→ Task objective:
Produce a word-for-word copy of the data below.

____

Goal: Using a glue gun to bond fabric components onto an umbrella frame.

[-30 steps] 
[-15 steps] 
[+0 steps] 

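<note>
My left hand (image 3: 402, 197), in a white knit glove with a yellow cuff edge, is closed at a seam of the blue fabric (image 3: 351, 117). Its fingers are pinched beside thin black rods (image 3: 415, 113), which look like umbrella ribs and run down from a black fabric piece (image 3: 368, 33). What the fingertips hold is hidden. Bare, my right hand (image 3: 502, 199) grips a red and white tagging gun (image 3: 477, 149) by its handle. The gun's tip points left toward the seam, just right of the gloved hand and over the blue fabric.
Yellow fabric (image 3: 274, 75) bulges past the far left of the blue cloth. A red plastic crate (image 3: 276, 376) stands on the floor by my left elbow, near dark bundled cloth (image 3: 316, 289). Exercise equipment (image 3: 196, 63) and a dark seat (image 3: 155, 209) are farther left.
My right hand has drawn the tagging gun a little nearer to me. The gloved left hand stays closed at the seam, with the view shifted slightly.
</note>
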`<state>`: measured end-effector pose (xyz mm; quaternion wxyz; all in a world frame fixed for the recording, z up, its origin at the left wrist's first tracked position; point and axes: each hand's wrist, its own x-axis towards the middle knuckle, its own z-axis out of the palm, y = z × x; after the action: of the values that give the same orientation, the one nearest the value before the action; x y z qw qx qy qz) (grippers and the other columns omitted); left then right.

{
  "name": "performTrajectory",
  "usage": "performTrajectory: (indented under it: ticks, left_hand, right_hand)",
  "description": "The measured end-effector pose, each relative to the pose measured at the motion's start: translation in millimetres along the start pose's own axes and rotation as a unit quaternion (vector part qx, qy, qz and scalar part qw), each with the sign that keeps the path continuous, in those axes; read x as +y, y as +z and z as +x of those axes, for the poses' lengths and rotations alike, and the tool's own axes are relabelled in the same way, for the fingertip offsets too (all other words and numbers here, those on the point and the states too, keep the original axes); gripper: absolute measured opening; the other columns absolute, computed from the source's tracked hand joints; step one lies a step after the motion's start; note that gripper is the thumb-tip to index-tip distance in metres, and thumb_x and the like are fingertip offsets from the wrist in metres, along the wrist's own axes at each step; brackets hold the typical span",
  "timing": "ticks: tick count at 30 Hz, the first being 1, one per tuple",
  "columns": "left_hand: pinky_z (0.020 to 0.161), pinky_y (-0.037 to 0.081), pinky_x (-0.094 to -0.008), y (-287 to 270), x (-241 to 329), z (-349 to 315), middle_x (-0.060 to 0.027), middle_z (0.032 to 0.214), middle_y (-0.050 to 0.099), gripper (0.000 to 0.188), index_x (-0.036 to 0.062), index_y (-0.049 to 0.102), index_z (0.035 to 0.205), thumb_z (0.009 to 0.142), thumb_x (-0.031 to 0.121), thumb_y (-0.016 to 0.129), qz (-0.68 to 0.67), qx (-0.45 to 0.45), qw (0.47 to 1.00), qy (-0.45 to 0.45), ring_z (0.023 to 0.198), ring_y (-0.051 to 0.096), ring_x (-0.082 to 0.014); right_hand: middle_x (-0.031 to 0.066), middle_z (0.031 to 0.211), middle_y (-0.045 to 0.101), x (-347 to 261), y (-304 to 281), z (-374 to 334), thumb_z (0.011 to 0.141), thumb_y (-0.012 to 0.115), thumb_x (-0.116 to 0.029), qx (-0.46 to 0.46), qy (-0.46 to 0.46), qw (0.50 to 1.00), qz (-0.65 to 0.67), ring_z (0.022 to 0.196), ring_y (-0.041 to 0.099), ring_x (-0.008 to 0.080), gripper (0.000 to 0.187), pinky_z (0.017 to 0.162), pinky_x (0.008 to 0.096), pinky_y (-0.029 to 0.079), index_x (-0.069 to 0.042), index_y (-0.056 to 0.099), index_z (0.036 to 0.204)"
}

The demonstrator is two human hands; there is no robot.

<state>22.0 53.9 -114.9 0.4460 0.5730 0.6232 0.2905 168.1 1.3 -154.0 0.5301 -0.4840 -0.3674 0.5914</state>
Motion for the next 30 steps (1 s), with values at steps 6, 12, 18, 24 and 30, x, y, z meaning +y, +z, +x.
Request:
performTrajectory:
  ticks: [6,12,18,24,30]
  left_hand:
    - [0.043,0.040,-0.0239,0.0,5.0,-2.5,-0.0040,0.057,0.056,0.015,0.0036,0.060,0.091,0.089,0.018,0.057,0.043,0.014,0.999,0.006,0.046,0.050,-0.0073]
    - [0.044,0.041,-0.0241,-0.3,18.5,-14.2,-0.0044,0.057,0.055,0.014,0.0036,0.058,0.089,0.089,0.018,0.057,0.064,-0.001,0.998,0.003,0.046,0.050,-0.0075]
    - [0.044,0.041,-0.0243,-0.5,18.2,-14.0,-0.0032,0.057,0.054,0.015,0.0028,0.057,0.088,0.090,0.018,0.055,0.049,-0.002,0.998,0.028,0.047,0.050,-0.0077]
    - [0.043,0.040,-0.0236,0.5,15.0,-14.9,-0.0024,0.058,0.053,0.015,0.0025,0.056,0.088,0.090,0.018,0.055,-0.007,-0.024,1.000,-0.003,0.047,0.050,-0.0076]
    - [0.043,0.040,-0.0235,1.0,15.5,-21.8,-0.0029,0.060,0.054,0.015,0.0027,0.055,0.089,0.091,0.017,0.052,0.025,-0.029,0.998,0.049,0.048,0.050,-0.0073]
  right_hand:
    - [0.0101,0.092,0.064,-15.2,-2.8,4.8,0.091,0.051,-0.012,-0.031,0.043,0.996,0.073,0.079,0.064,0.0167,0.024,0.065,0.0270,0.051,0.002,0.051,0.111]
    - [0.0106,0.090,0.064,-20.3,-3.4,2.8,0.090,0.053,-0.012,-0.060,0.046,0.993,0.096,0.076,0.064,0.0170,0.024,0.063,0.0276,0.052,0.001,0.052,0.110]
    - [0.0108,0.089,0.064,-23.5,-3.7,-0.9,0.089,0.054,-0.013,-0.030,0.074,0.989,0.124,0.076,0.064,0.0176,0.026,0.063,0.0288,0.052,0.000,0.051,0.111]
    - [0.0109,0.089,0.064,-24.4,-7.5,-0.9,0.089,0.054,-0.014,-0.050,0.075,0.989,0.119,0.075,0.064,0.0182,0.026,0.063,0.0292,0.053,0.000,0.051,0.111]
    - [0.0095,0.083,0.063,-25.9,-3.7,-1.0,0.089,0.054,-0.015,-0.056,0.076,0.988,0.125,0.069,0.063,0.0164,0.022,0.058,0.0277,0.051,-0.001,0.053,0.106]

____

→ Solution to this task:
Goal: Using a glue gun to bond fabric components onto an umbrella frame.

[-30 steps] 
[-15 steps] 
[+0 steps] 

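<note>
My left hand (image 3: 402, 197), in a white knit glove with a yellow cuff edge, is closed at a seam of the blue fabric (image 3: 351, 117). Its fingers are pinched beside thin black rods (image 3: 415, 113), which look like umbrella ribs and run down from a black fabric piece (image 3: 368, 33). What the fingertips hold is hidden. Bare, my right hand (image 3: 502, 199) grips a red and white tagging gun (image 3: 477, 149) by its handle. The gun's tip points left toward the seam, just right of the gloved hand and over the blue fabric.
Yellow fabric (image 3: 274, 75) bulges past the far left of the blue cloth. A red plastic crate (image 3: 276, 376) stands on the floor by my left elbow, near dark bundled cloth (image 3: 316, 289). Exercise equipment (image 3: 196, 63) and a dark seat (image 3: 155, 209) are farther left.
My right hand has drawn the tagging gun a little nearer to me. The gloved left hand stays closed at the seam, with the view shifted slightly.
</note>
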`<state>`: measured end-effector pose (xyz mm; quaternion wxyz; all in a world frame fixed for the recording, z up, its origin at the left wrist's first tracked position; point and axes: each hand's wrist, its own x-axis towards the middle knuckle, its own z-axis out of the palm, y = z × x; after the action: of the values that give the same orientation, the one nearest the value before the action; x y z qw qx qy qz) (grippers and the other columns omitted); left then right.

{
  "name": "performTrajectory",
  "usage": "performTrajectory: (indented under it: ticks, left_hand, right_hand)",
  "description": "The measured end-effector pose, each relative to the pose measured at the motion's start: translation in millimetres along the start pose's own axes and rotation as a unit quaternion (vector part qx, qy, qz and scalar part qw), each with the sign that keeps the path continuous, in those axes; read x as +y, y as +z and z as +x of those axes, for the poses' lengths and rotations alike, and the tool's own axes are relabelled in the same way, for the fingertip offsets too (all other words and numbers here, those on the point and the states too, keep the original axes); gripper: absolute measured opening; the other columns absolute, computed from the source's tracked hand joints; step one lies a step after the motion's start; note that gripper is the thumb-tip to index-tip distance in metres, and thumb_x and the like are fingertip offsets from the wrist in metres, along the wrist's own axes at each step; brackets hold the typical span",
  "timing": "ticks: tick count at 30 Hz, the first being 1, one per tuple",
  "columns": "left_hand: pinky_z (0.020 to 0.161), pinky_y (-0.037 to 0.081), pinky_x (-0.094 to -0.008), y (-287 to 270), x (-241 to 329), z (-349 to 315), middle_x (-0.060 to 0.027), middle_z (0.032 to 0.214), middle_y (-0.050 to 0.099), gripper (0.000 to 0.188), index_x (-0.036 to 0.062), index_y (-0.049 to 0.102), index_z (0.035 to 0.205), thumb_z (0.009 to 0.142), thumb_x (-0.031 to 0.121), thumb_y (-0.016 to 0.129), qz (-0.68 to 0.67), qx (-0.45 to 0.45), qw (0.47 to 1.00), qy (-0.45 to 0.45), ring_z (0.023 to 0.198), ring_y (-0.051 to 0.096), ring_x (-0.082 to 0.014); right_hand: middle_x (-0.031 to 0.066), middle_z (0.031 to 0.211), middle_y (-0.045 to 0.101), x (-347 to 261), y (-304 to 281), z (-374 to 334), thumb_z (0.011 to 0.141), thumb_y (-0.012 to 0.115), thumb_x (-0.116 to 0.029), qx (-0.46 to 0.46), qy (-0.46 to 0.46), qw (0.50 to 1.00), qz (-0.65 to 0.67), ring_z (0.022 to 0.196), ring_y (-0.041 to 0.099), ring_x (-0.008 to 0.080), gripper (0.000 to 0.187), pinky_z (0.017 to 0.162), pinky_x (0.008 to 0.096), pinky_y (-0.029 to 0.079), index_x (-0.069 to 0.042), index_y (-0.056 to 0.099), index_z (0.036 to 0.204)"
}

The demonstrator is two human hands; there is no robot.

<state>22.0 53.9 -114.9 0.4460 0.5730 0.6232 0.2905 168.1 1.3 -154.0 0.5301 -0.4840 -0.3674 0.5914</state>
Motion for the next 30 steps (1 s), with values at steps 6, 12, 18, 24 and 30, x, y, z meaning +y, +z, +x.
Request:
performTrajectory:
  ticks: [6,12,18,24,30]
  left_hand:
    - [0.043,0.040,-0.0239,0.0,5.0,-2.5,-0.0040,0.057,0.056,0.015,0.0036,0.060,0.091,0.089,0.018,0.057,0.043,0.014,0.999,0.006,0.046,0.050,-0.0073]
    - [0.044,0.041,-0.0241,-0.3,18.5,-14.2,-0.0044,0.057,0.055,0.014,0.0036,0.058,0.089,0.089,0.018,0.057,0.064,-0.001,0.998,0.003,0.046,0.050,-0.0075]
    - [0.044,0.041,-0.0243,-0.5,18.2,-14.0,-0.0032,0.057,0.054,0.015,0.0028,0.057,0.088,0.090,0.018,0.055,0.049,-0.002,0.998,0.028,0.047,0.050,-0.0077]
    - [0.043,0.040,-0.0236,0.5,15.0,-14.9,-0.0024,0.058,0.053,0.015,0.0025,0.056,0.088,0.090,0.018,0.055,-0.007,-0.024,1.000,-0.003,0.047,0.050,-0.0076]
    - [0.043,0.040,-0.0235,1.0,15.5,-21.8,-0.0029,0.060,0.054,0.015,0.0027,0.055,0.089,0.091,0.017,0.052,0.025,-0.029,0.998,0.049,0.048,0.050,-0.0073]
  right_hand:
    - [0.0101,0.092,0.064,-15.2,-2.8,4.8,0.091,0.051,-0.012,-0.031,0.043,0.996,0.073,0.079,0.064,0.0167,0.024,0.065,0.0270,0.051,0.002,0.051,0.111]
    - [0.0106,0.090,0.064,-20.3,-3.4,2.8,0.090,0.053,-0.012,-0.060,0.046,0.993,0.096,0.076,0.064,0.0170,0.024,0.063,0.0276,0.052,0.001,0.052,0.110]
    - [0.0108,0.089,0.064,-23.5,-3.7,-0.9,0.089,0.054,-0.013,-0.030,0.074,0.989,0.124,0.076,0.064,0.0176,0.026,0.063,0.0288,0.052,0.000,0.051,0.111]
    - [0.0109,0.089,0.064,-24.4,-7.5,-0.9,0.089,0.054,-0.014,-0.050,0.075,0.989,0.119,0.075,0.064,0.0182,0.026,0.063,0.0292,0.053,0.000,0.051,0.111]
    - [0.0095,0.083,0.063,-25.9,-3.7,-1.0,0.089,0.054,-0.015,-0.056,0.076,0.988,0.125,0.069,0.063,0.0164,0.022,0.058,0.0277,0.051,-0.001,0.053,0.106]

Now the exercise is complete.